• WHAT IS BEING ASKED: Output all of the records exactly as written.
━━━━━━━━
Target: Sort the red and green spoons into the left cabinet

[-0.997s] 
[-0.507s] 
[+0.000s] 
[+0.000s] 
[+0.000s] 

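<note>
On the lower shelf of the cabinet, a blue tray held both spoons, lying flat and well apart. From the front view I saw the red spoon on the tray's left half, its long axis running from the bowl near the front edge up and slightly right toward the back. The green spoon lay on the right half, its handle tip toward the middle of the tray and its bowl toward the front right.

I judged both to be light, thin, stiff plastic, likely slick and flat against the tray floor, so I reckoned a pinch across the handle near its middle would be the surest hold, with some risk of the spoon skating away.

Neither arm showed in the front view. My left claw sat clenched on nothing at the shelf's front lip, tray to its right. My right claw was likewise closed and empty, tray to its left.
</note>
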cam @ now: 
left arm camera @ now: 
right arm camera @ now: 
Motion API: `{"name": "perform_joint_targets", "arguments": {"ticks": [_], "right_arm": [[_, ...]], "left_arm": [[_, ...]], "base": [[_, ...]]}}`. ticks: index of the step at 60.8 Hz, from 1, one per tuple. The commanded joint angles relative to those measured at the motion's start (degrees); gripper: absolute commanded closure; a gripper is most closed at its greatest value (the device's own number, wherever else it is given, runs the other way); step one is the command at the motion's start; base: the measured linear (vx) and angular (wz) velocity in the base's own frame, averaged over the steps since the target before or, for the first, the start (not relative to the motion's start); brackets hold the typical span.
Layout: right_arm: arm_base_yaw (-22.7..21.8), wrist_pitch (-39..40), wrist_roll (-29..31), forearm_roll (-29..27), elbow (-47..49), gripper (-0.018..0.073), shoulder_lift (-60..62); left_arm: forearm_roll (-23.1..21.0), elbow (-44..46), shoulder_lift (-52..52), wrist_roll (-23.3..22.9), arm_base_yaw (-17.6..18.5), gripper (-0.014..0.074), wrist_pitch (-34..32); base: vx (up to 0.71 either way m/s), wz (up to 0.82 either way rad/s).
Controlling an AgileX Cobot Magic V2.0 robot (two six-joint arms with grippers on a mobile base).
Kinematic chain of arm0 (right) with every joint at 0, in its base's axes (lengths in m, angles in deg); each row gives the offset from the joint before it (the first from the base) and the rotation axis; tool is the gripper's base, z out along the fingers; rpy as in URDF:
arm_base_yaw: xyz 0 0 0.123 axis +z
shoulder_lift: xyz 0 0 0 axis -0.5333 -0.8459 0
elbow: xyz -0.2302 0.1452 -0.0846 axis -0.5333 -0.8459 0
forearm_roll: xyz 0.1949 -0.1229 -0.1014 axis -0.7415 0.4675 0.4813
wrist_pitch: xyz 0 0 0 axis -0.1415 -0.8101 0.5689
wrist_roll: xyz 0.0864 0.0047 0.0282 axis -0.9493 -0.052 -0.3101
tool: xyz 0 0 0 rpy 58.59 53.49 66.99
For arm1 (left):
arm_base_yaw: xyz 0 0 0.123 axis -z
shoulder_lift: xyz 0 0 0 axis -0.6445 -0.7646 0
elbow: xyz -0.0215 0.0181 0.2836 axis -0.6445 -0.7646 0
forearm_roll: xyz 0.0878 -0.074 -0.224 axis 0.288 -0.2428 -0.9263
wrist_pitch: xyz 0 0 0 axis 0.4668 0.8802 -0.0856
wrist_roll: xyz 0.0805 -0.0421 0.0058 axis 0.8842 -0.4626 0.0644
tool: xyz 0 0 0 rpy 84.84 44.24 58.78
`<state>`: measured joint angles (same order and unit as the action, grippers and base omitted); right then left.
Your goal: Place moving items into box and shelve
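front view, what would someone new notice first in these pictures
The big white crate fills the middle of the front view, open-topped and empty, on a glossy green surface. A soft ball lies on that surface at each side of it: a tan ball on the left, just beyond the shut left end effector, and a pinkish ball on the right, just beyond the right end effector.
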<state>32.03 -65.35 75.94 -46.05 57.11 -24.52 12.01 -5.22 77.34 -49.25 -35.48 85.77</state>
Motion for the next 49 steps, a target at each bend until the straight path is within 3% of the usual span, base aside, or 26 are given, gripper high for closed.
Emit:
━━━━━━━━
• RESPONSE TO THE TASK:
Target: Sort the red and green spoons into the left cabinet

[-0.997s] 
[-0.507s] 
[+0.000s] 
[+0.000s] 
[+0.000s] 

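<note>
On the lower shelf of the cabinet, a blue tray held both spoons, lying flat and well apart. From the front view I saw the red spoon on the tray's left half, its long axis running from the bowl near the front edge up and slightly right toward the back. The green spoon lay on the right half, its handle tip toward the middle of the tray and its bowl toward the front right.

I judged both to be light, thin, stiff plastic, likely slick and flat against the tray floor, so I reckoned a pinch across the handle near its middle would be the surest hold, with some risk of the spoon skating away.

Neither arm showed in the front view. My left claw sat clenched on nothing at the shelf's front lip, tray to its right. My right claw was likewise closed and empty, tray to its left.
</note>
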cam @ now: 
left arm camera @ now: 
right arm camera @ now: 
Motion API: `{"name": "perform_joint_targets", "arguments": {"ticks": [_], "right_arm": [[_, ...]], "left_arm": [[_, ...]], "base": [[_, ...]]}}`. ticks: index of the step at 60.8 Hz, from 1, one per tuple. The commanded joint angles relative to those measured at the motion's start (degrees); gripper: absolute commanded closure; a gripper is most closed at its greatest value (the device's own number, wherever else it is given, runs the other way); step one is the command at the motion's start; base: the measured linear (vx) and angular (wz) velocity in the base's own frame, averaged over the steps since the target before or, for the first, the start (not relative to the motion's start); brackets hold the typical span.
Layout: right_arm: arm_base_yaw (-22.7..21.8), wrist_pitch (-39..40), wrist_roll (-29..31), forearm_roll (-29..27), elbow (-47..49), gripper (-0.018..0.073), shoulder_lift (-60..62); left_arm: forearm_roll (-23.1..21.0), elbow (-44..46), shoulder_lift (-52..52), wrist_roll (-23.3..22.9), arm_base_yaw (-17.6..18.5), gripper (-0.014..0.074), wrist_pitch (-34..32); base: vx (up to 0.71 either way m/s), wz (up to 0.82 either way rad/s).
Controlling an AgileX Cobot Magic V2.0 robot (two six-joint arms with grippers on a mobile base).
Kinematic chain of arm0 (right) with every joint at 0, in its base's axes (lengths in m, angles in deg); each row gives the offset from the joint before it (the first from the base) and the rotation axis; tool is the gripper's base, z out along the fingers; rpy as in URDF:
arm_base_yaw: xyz 0 0 0.123 axis +z
shoulder_lift: xyz 0 0 0 axis -0.5333 -0.8459 0
elbow: xyz -0.2302 0.1452 -0.0846 axis -0.5333 -0.8459 0
forearm_roll: xyz 0.1949 -0.1229 -0.1014 axis -0.7415 0.4675 0.4813
wrist_pitch: xyz 0 0 0 axis -0.1415 -0.8101 0.5689
wrist_roll: xyz 0.0864 0.0047 0.0282 axis -0.9493 -0.052 -0.3101
tool: xyz 0 0 0 rpy 58.59 53.49 66.99
For arm1 (left):
arm_base_yaw: xyz 0 0 0.123 axis -z
shoulder_lift: xyz 0 0 0 axis -0.6445 -0.7646 0
elbow: xyz -0.0215 0.0181 0.2836 axis -0.6445 -0.7646 0
forearm_roll: xyz 0.0878 -0.074 -0.224 axis 0.288 -0.2428 -0.9263
wrist_pitch: xyz 0 0 0 axis 0.4668 0.8802 -0.0856
wrist_roll: xyz 0.0805 -0.0421 0.0058 axis 0.8842 -0.4626 0.0644
tool: xyz 0 0 0 rpy 84.84 44.24 58.78
`<state>`: measured joint angles (same order and unit as the action, grippers and base omitted); right then left.
Your goal: Place moving items into box and shelve
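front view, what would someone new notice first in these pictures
The big white crate fills the middle of the front view, open-topped and empty, on a glossy green surface. A soft ball lies on that surface at each side of it: a tan ball on the left, just beyond the shut left end effector, and a pinkish ball on the right, just beyond the right end effector.
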<state>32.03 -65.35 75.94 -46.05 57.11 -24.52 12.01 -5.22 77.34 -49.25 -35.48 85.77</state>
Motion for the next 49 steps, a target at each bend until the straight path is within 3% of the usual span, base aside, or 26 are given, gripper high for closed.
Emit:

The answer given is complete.